M Vuillaume scite author profile

A set of B-cell activation markers, including the EBV/C3d receptor [complement receptor type 2 (CR2) (CD21)], the 45-kDa lymphoblastoid cell-associated (Blast-2)antigen (CD23), and the B-cell restricted activation (Bac-l) antigen (which was recently identified as a potential B-cell growth factor receptor) can be turned on by infecting lymphoma cells that are genome negative for Epstein-Barr virus (EBV) with the B95-8 immortalizing strain of the virus. The nonimmortalizing EBV variant, strain P3HR-1, which possesses a deletion within the BamHI WYH region of the genome containing the coding sequence for the EBV-determined nuclear antigen 2, does not induce expression of these markers.

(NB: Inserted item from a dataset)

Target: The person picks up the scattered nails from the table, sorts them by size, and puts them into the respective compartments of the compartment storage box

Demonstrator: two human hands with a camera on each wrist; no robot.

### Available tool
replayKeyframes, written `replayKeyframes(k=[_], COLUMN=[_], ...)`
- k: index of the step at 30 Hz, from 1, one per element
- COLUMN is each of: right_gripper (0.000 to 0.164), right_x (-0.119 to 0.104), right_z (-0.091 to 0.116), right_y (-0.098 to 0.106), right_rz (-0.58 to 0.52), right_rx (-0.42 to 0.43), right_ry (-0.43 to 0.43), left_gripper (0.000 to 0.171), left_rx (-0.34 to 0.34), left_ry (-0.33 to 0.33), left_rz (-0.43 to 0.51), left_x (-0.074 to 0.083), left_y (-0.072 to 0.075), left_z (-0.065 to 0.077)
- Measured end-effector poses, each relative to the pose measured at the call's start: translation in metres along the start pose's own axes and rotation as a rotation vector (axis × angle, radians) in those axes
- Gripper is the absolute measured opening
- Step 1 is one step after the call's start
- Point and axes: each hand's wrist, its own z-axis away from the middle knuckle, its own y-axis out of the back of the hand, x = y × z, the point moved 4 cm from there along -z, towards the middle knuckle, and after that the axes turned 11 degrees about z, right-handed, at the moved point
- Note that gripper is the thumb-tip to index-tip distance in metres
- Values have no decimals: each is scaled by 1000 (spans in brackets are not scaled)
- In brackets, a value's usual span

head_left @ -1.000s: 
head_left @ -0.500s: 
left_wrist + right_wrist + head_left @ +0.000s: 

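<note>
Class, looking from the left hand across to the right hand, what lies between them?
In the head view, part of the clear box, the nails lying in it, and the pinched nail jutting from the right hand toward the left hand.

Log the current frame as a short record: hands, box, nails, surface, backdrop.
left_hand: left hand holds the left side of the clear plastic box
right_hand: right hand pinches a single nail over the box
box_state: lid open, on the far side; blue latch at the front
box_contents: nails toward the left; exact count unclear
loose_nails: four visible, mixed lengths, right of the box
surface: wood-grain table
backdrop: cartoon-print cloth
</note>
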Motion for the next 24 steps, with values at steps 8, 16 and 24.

Other lymphoblastoid cell-associated antigen markers can be activated by infection with either immortalizing or nonimmortalizing viruses. These results suggest that the immortalizing potential of EBV is correlated with its ability to induce expression of B-cell activation markers, which are suspected to play a major role in the physiological pathway leading to lymphoid cell proliferation. The viral genomic region deleted in the nonimmortalizing strain of EBV seems to be required for activation of some of these markers. Human lymphoma cell lines, such as those used in this study, can thus help identify the specific EBV genes involved in lymphoid B-cell proliferation and the mechanism of action of these genes.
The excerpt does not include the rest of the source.